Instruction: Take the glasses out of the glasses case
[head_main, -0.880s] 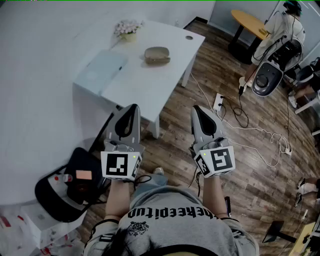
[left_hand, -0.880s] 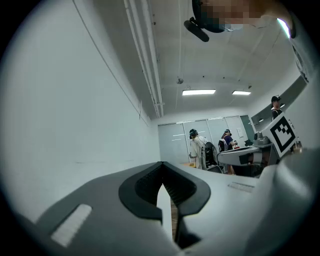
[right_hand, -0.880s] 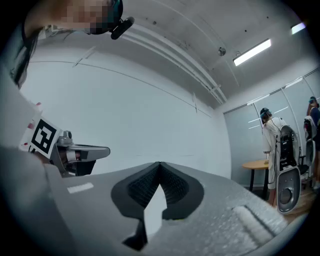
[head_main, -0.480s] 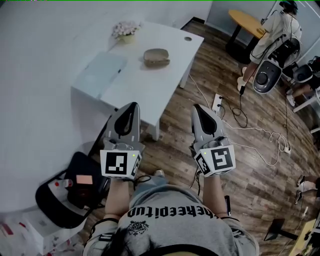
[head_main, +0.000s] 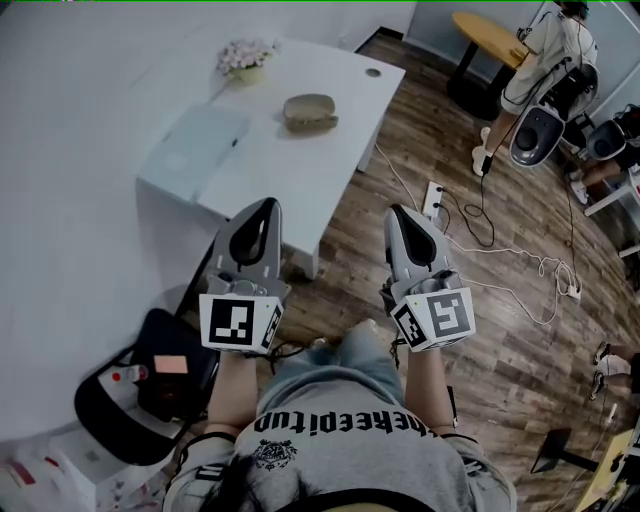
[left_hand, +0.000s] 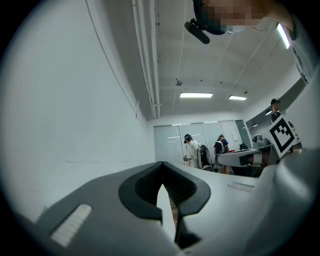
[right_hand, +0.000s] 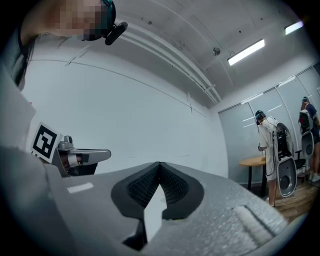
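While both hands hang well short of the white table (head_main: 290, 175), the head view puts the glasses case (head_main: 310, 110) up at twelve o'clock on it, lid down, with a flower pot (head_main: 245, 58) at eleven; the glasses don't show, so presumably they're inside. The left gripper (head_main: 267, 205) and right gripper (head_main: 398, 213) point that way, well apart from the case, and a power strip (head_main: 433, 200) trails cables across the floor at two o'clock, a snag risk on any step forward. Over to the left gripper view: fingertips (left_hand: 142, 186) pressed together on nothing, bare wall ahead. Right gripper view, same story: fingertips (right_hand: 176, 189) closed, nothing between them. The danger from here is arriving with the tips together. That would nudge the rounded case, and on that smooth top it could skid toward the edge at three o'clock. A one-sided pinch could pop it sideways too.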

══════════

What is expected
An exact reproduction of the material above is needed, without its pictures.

Exercise answer
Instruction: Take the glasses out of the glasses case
[head_main, -0.880s] 
[left_hand, -0.880s] 
[right_hand, -0.880s] 
[head_main, -0.480s] 
[head_main, +0.000s] 
[left_hand, +0.000s] 
[right_hand, +0.000s] 
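While both hands hang well short of the white table (head_main: 290, 175), the head view puts the glasses case (head_main: 310, 110) up at twelve o'clock on it, lid down, with a flower pot (head_main: 245, 58) at eleven; the glasses don't show, so presumably they're inside. The left gripper (head_main: 267, 205) and right gripper (head_main: 398, 213) point that way, well apart from the case, and a power strip (head_main: 433, 200) trails cables across the floor at two o'clock, a snag risk on any step forward. Over to the left gripper view: fingertips (left_hand: 142, 186) pressed together on nothing, bare wall ahead. Right gripper view, same story: fingertips (right_hand: 176, 189) closed, nothing between them. The danger from here is arriving with the tips together. That would nudge the rounded case, and on that smooth top it could skid toward the edge at three o'clock. A one-sided pinch could pop it sideways too.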

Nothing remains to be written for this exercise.